Friday, December 27, 2013

Azure HDInsight and Azure VM:SQL Server Analysis Services

This high level diagram lays out a data warehouse design using SQL Server MDS, HDInsight, Pig, Hive, HBase, SQOOP, FLUME, SQL Server Analysis Services (SSAS), SQL Server Reporting Services (SSRS), and Azure Virtual Machines.  Its theoretical at this time as I'm doing research on all the Azure possibilities.
  • Extract data from company sources to file and copy to HDInsight.  If SQL Server use BCP.
  • It is easiest to use the delimiter of ^A (0x01).  This is the default delimiter for Hive.
  • Process and enrich your data into atomic facts within HDInsight.  
  • Use Hive ODBC Driver or Simba Apache Hive ODBC Driver to enable SSAS to access HDInsight.
  • Use Standard fact and dimension design methods.
  • Use outrigger tables when using extremely large dimensions to cut down on size.

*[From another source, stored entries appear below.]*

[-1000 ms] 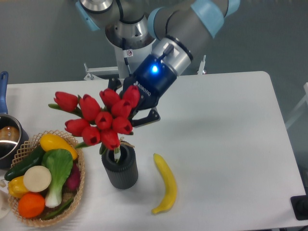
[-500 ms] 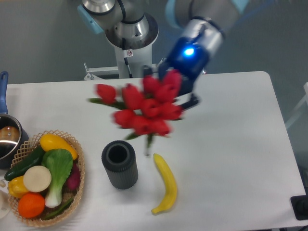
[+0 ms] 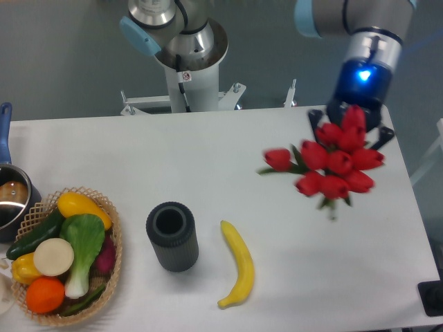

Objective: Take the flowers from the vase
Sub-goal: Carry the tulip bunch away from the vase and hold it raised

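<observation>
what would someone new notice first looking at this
The bunch of red flowers held in the air over the table's right side, gripped by the gripper with its glowing blue light. Next, the empty dark ribbed vase at front centre with a yellow banana lying to its right, and the basket of colourful vegetables at far left.

Bare table [image 3: 297, 263] lies open under the lifted flowers [image 3: 331, 164]; the vase [image 3: 172, 236], banana [image 3: 237, 263] and basket [image 3: 114, 266] crowd the left side.
</observation>
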Controlling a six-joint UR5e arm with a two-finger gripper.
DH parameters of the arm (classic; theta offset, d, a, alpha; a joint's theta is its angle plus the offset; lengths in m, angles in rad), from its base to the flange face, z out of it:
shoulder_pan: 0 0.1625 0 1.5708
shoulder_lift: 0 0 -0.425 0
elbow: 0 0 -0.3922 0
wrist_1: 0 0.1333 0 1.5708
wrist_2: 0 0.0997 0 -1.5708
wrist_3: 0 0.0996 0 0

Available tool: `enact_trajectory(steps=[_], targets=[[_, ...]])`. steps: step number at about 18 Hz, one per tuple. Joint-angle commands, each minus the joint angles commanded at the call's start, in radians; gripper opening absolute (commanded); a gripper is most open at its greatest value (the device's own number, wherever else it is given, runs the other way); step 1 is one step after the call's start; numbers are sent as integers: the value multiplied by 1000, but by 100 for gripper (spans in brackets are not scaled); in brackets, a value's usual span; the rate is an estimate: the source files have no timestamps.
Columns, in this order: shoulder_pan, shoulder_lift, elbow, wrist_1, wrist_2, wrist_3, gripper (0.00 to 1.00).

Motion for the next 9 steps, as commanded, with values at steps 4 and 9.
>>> enact_trajectory(steps=[4, 9], targets=[[-5, 1, -14, -63, 175, -50, 0], [-15, -12, 18, -123, 336, -55, 0]])
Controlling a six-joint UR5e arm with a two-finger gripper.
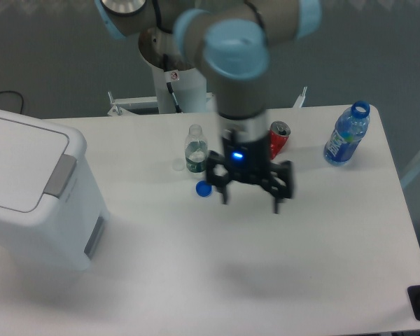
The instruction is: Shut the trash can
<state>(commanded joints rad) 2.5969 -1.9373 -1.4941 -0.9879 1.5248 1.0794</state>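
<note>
The trash can (35,192) is a big boxy white bin at the table's left edge. Its flat white lid lies down flush on the body, with a grey latch tab (59,175) at its right rim and a grey recess (93,236) low on the side. My gripper (250,201) hangs over the middle of the table, far to the right of the bin. It is open, fingers spread wide, and nothing sits between them.
A small clear bottle (195,150) without a cap stands just left of the gripper, its blue cap (204,188) lying on the table beside it. A crushed red can (276,138) lies behind the arm. A blue bottle (347,134) stands at the far right.
</note>
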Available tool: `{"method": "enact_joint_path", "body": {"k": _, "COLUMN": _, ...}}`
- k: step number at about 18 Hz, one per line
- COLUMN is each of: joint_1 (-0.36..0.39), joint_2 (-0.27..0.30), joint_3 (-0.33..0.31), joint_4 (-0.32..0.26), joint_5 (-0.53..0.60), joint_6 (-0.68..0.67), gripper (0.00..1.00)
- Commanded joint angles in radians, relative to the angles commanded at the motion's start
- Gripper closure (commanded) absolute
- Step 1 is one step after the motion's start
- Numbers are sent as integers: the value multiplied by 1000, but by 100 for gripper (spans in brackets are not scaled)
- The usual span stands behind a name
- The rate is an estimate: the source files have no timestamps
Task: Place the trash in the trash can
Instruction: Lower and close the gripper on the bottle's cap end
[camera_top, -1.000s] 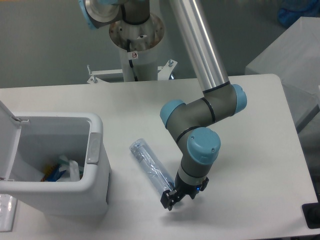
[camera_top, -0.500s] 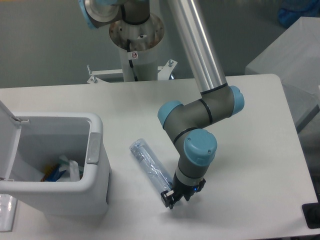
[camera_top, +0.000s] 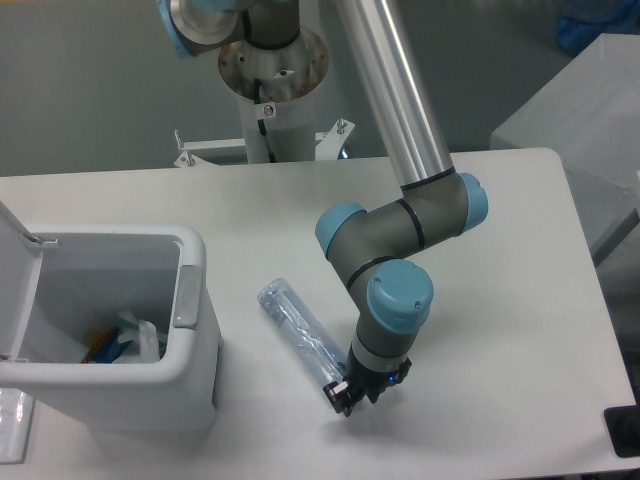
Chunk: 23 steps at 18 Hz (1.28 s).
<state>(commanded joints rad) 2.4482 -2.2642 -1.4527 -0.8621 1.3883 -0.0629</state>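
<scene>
White table (camera_top: 500, 300) fills the frame; my gripper (camera_top: 342, 396) sits low center at the bottle's (camera_top: 298, 330) lower end, jaws seemingly around it, grip unclear; trash can (camera_top: 195, 330) stands open at left

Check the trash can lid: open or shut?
Open. The trash can has its lid flipped up at the left, exposing items inside.
</scene>
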Motion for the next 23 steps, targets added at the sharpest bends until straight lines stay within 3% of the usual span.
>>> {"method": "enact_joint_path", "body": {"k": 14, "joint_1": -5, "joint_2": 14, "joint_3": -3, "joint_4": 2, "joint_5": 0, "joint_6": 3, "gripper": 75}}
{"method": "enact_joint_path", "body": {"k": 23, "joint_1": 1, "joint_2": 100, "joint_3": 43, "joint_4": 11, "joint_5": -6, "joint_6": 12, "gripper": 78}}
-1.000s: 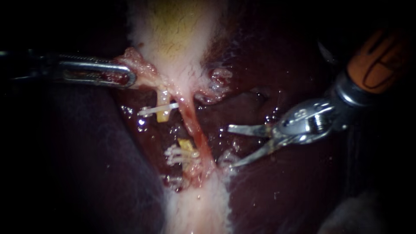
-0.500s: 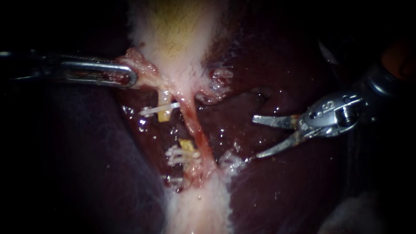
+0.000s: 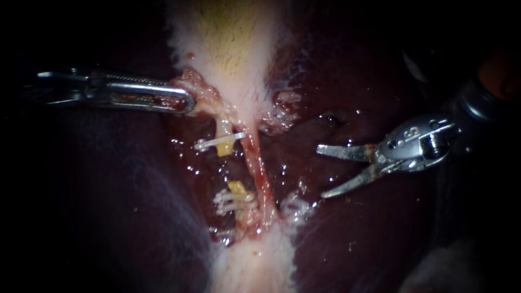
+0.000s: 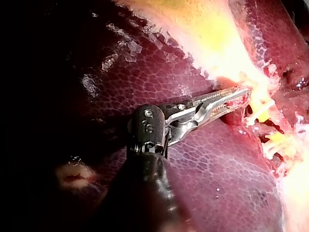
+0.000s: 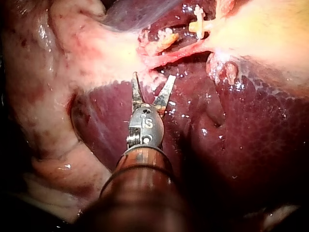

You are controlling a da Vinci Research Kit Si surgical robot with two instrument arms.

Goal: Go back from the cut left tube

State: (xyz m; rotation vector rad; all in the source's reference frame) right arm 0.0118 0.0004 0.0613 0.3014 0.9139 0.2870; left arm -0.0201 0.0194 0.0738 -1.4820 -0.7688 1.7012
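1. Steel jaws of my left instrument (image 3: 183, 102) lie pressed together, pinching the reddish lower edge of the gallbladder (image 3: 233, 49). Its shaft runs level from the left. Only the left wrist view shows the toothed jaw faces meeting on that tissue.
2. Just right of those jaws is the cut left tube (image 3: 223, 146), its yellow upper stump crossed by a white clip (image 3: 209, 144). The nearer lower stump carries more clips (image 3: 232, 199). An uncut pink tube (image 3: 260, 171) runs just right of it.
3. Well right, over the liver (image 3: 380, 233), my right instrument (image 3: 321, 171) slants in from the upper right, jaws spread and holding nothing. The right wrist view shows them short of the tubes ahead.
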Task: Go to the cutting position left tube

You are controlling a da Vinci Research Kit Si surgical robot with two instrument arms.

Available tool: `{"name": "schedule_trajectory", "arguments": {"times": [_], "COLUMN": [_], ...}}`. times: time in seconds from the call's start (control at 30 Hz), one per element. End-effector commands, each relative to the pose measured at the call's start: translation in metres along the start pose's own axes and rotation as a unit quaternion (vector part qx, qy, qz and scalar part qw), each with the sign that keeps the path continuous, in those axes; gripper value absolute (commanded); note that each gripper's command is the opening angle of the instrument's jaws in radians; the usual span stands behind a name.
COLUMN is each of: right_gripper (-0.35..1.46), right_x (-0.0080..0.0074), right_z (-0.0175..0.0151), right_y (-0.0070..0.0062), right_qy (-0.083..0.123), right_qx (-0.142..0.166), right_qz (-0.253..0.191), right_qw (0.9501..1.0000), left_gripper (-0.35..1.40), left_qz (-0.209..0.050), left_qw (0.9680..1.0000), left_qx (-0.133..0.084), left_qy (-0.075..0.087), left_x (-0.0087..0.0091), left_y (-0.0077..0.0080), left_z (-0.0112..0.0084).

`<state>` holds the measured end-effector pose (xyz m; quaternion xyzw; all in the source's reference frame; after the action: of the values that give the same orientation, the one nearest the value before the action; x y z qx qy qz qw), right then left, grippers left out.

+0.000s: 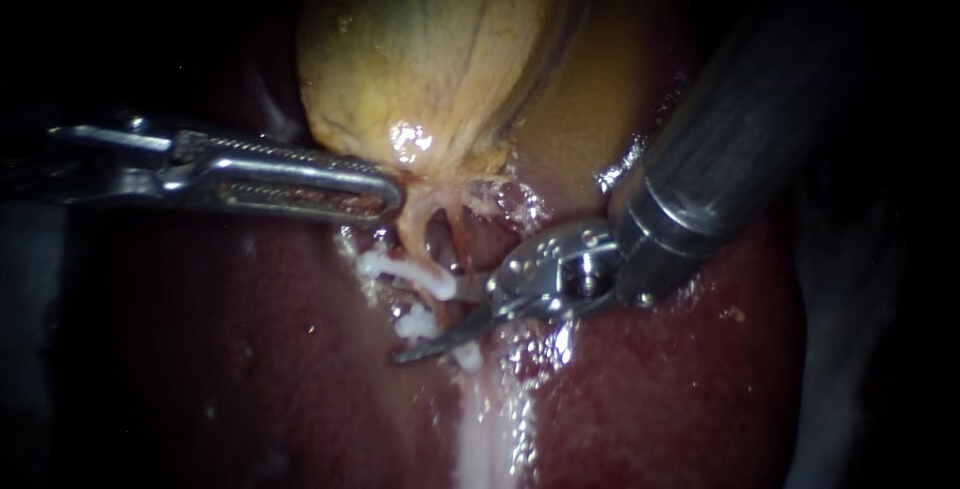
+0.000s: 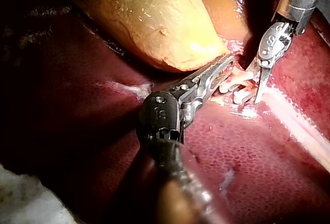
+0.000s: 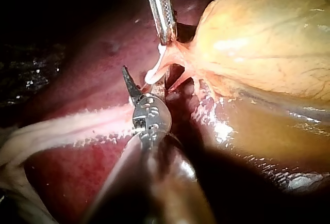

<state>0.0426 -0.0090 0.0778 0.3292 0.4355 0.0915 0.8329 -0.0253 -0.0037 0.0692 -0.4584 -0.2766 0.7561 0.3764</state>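
- Left tube [image 1: 409,233]: a thin, pale pink strand running from the neck of the gallbladder [image 1: 430,49] down toward the liver [image 1: 700,389], just left of its twin. I judge it soft, light, wet and easily torn, so it is a thing to meet with a cutting edge, not to pull.
- Clips [image 1: 405,271]: white, smooth, stiff-looking bars crossing the tube, with a second cluster just below. I judge the bare stretch between them to be the place to cut.
- Left instrument [image 1: 388,197]: long, ribbed, windowed steel jaws closed on the gallbladder neck just above the tube. I judge that this grip holds the tube stretched.
- Right instrument [image 1: 412,352]: a shiny hinged head ending in a dark, slim, pointed tip that lies beside the lower clips, near the tube. I cannot tell whether it is open or closed.
- The gallbladder is a yellow-tan, veined, glistening sac.
- The liver is a dark red, finely mottled, wet bed that I judge to be yielding.
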Motion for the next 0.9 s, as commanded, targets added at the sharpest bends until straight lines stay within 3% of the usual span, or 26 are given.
{"name": "schedule_trajectory", "arguments": {"times": [0.03,0.43,0.9], "right_gripper": [1.11,1.02,1.02], "right_x": [0.0,0.0,0.0001], "right_z": [0.0002,0.0028,0.003], "right_y": [0.0001,0.0006,0.0006], "right_qy": [0.002,0.0,0.003], "right_qx": [0.004,0.025,0.026], "right_qz": [-0.001,0.004,0.007], "right_qw": [1.0,0.9997,0.9996], "left_gripper": [-0.35,-0.35,-0.35], "left_qz": [0.0,0.0,0.0], "left_qw": [1.0,1.0,1.0], "left_qx": [0.0,0.001,0.001], "left_qy": [0.0,0.0,0.0], "left_x": [0.0,0.0001,0.0001], "left_y": [0.0,-0.0003,-0.0003], "left_z": [0.0,0.0006,0.0007]}}
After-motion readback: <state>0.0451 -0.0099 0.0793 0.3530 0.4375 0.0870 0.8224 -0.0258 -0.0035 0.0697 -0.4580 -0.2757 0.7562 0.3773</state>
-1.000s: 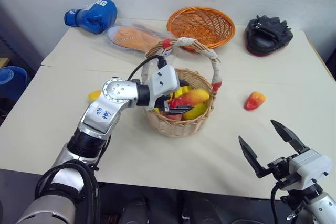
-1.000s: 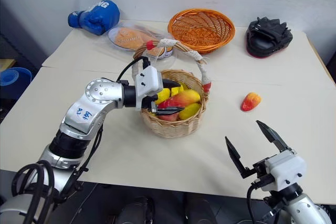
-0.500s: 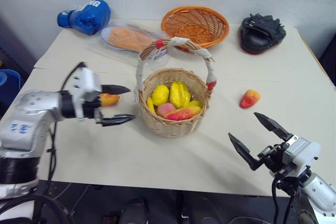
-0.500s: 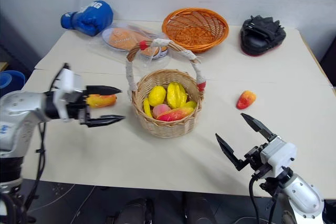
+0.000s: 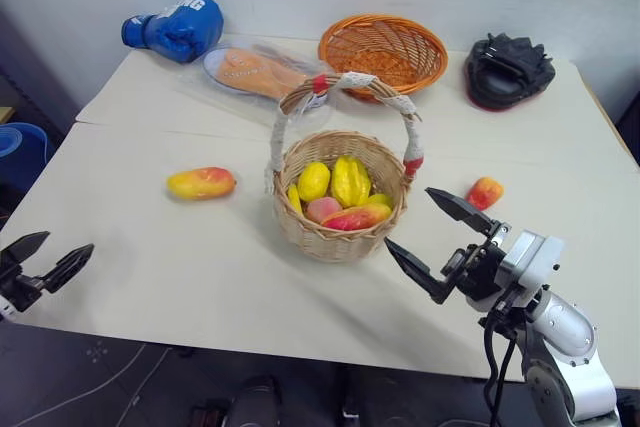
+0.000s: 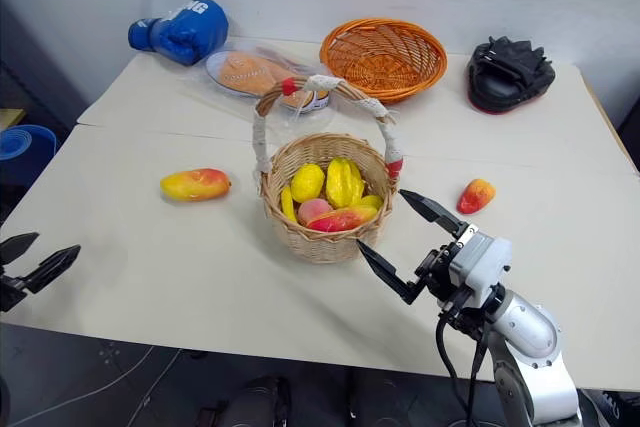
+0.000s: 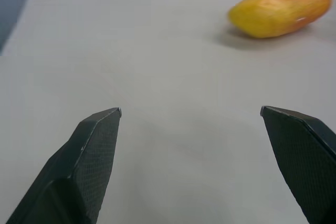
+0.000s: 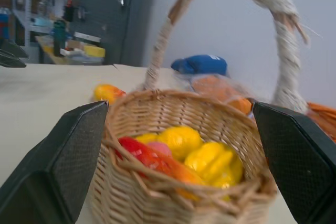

  • Having Operational Data Stores (ODS) within HDInsight enables business to do deep adhoc analysis without disturbing OTLP systems.  I picked HBase as the "NoSQL" database-engine just because its all under the same environment, it is a main project for HortonWorks, its well integrated with Pig and Hive, its well known and supported, its growing in popularity, is favored by Microsoft, and will be in HDInsight sometime in the future.  But this might not be the best fit.  Other Choices Non-HDInsight Environment Choices:
  • Use FLUME to load logs files into Hadoop.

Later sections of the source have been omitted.